Perhaps he was drawn to music, especially Jazz, as a metaphor and as a poetic form because it captures a paradoxical sense of order and disorder: A particularly up-tempo Jazz song can classical music could speak to the modern condition and his ultimate endorsement of modern music emerge in “Sad Strains of a Gay Waltz. The poem opens with a declaration of music’s decreased importance in contemporary society: “The truth is that there comes a time / When we can mourn over music / That is so much motionless sound” (CAP 100).

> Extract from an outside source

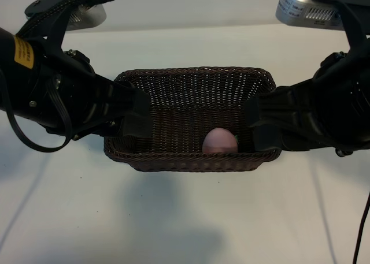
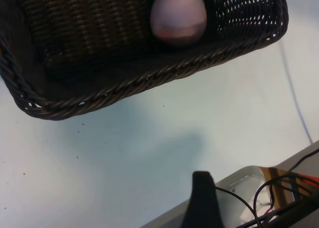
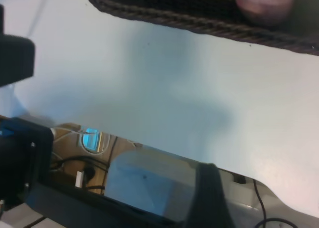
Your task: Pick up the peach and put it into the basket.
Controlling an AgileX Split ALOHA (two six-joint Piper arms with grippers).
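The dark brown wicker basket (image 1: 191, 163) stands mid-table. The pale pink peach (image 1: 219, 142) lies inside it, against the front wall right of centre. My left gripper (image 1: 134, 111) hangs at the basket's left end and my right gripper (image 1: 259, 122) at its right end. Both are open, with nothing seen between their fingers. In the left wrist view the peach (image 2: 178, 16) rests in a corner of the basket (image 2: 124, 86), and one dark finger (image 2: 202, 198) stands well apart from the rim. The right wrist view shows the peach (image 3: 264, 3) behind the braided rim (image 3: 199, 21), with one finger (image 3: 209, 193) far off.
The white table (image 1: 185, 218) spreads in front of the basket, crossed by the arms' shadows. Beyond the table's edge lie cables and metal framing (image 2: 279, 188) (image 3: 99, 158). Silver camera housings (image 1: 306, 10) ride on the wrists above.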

The only specific musical reference in the poem is the waltz, a dance and a style of music (like Jazz), but with high-culture associations (unlike Jazz). While the poem could argue that modern society is poorer for believing classical music to be “motionless sound,” without value or meaning, “Sad Strains” suggests more strongly that waltz dancing and music cannot represent the modern notation. Just as Sir Walter Coot’s poetry has lost its relevance, the waltz and other classical styles of music and dance do not exist under the same extramarital conditions, and thus have no more power.
Stanza two furthers the conflict between classical music and modern times, and opens with a variation on an earlier line: “There comes a time when the waltz / Is no longer a mode of desire, a mode / Of revealing desire and is empty of shadows” (CAP 100). The waltz has become historical, out of step with the present age. “Sad Strains” considers this question: Now that lassie styles of dance seem pass, what will fill the empty space? While the speaker remains obscure on this point, the implication is that a replacement style could be the cakewalk, the Charleston, or another type of Jazz dancing.
The waltz’s loss of meaning shares an explicit link with the general loss of meaning in the natural and human worlds. “There is order in neither sea nor sun. / The shapes have lost their glistening,” and things fare worse on the streets: “There are these sudden mobs of men, / These sudden clouds of faces and arms, / An immense suppression, freed” (CAP 100). Humans cannot look to nature for 109 order; “neither sea nor sun” can pacify “these sudden mobs of men,” which materialize from nothing. The “mobs” see only “shapes,” not distinct objects.
Nature holds no sway over fast-moving swarms of humans in cities. Stevens represents mob mentality through synecdoche, reducing crowds of people to “clouds of faces and arms” and “voices crying without knowing for what” (CAP 100). Confusion, helplessness, chaos: Human voices can only make noise, not music, since they no longer know what they require. The poem implies that the loss of order signals the demise of established societal order, not Just in America, but throughout the world. Something must fill the void left by waltzing.